What did living for 35 years to two black communities---Jackson, Michigan and West Jackson, Mississippi---teach me?
I attended three different Christian liberal arts colleges and took a number of Bible courses. Unfortunately, this Christian education did NOT adequately prepare me for the challenges of living in poor and oppressed communities. What additional things did I learn from these communities?
1. To practice biblical Christianity, I needed to repent, restitute and relocate; also to release and rebuild. Release in the sense of Isaiah 58:6ff and Luke 4:18; rebuild in the sense of doing Christian Community Development. I did not learn this in white Christian colleges and churches.
2. To develop a more comprehensive biblical theology, I needed to add a clear and compelling kingdom of God on earth theology---Jubilee justice that releases the oppressed poor. In the OT, Isaiah's Messianic passages spell out the nature and characteristics of the Messianic kingdom. Isaiah 9:7; 11:1-4; 16:5; 28:16-17; 42:1-4 and 61:1-4. In 61:1, I prefer the translation 'oppressed' over 'poor.' I did not learn this in my Bible courses.
3. I needed black mentors such as Tom and Barbara Skinner, John Perkins, and Martin Luther King to deepen both my theology and practice of biblical Christianity.
4. I learned that sincere apologies for the historical sins of white ethnocentrism and oppression are good and necessary, but not good enough.

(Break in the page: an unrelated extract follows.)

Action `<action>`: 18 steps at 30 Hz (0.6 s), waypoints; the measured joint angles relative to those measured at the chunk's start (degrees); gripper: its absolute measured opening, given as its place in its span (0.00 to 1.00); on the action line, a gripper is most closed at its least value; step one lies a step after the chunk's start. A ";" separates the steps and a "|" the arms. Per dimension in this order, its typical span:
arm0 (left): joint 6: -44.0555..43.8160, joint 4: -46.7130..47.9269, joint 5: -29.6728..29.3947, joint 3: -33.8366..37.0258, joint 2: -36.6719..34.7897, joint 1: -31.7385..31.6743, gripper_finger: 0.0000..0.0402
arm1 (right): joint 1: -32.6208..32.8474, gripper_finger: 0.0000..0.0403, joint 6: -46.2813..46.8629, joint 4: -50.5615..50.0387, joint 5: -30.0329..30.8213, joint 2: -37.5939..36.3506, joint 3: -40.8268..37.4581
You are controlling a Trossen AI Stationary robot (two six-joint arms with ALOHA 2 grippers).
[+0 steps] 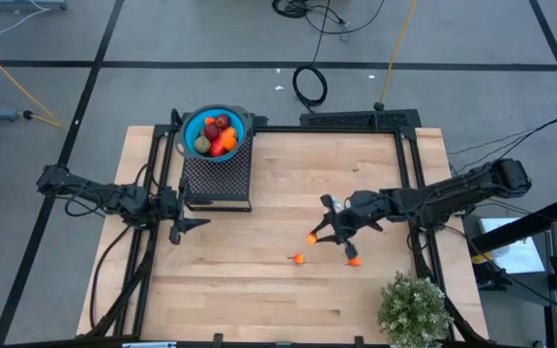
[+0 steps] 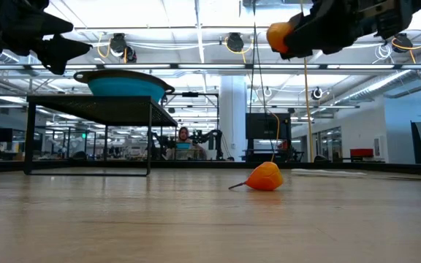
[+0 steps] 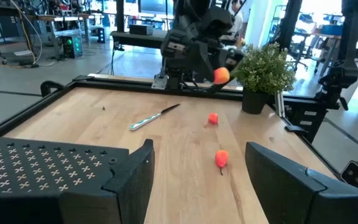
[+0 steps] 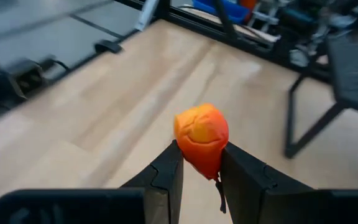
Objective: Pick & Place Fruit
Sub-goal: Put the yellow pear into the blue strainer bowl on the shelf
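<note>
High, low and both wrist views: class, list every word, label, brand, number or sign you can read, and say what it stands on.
None can be read in any view.
Screens in the room behind the table: too small and blurred to read.

Wooden table (image 1: 259,290), light planks, black frame at edges. Resting directly on it: black perforated stand (image 1: 217,174); two small orange fruits (image 1: 298,258) (image 1: 355,260), both below and near the right jaws; potted plant (image 1: 414,307); thin utensil (image 3: 154,116).
</note>
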State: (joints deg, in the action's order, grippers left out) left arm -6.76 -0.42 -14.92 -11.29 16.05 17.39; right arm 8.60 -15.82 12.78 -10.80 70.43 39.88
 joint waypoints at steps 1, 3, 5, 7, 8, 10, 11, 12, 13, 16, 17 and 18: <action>0.00 -0.24 0.00 0.00 0.00 0.02 0.62 | 0.36 0.21 -1.13 0.02 1.90 0.00 0.00; -0.04 -1.09 0.00 0.00 0.00 0.00 0.62 | 1.03 0.21 -3.35 0.18 5.71 0.00 0.00; -0.20 -2.30 0.00 0.00 0.02 0.01 0.62 | 1.62 0.21 -5.73 0.61 9.43 0.00 0.00; -0.87 -3.46 -0.02 0.00 0.07 0.02 0.62 | 2.14 0.21 -7.77 1.32 12.37 0.00 0.00; -1.39 -4.01 -0.04 0.00 0.07 0.00 0.62 | 2.41 0.21 -8.67 1.68 13.72 0.00 0.00; -2.45 -4.60 -0.02 -0.02 0.07 0.02 0.62 | 2.80 0.21 -10.43 2.79 15.76 0.00 0.00; -3.07 -4.61 -0.02 -0.02 0.07 0.01 0.62 | 2.94 0.21 -11.44 3.35 16.66 0.00 0.00; -3.78 -4.58 -0.04 -0.02 0.07 0.01 0.62 | 3.12 0.21 -12.37 3.88 17.21 0.00 0.00; -4.52 -4.58 -0.06 -0.02 0.07 0.02 0.62 | 3.22 0.21 -13.25 4.46 17.90 0.00 0.00; -6.60 -4.99 -0.63 -0.02 0.12 0.00 0.62 | 3.52 0.21 -15.05 7.17 18.57 0.29 0.00; -7.22 -5.83 -1.05 -0.02 0.51 0.02 0.62 | 3.54 0.21 -15.68 8.37 18.54 0.59 0.00; -7.38 -6.99 -1.40 -0.02 1.15 0.02 0.62 | 3.56 0.21 -16.28 9.24 18.51 0.91 0.00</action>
State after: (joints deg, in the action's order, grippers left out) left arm -14.15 -7.41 -16.32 -11.31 17.21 17.41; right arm 12.17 -32.10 22.02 7.70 71.34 39.88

See Mark Labberton, "The People and the Black Book."
5. Current white theology on ethnocentrism and oppression is limited and shallow while the biblical teaching is widespread (555 OT references) and critically important.
Over the 15 years that I volunteered at the Perkins Center in West Jackson, dozens of weeklong mission teams from Christian colleges and InterVarsity groups came to the Perkins Center. None of them, almost all white, came with a good knowledge of even the biblical basics about oppression, justice and the kingdom of God. The time period was from 1994-2010.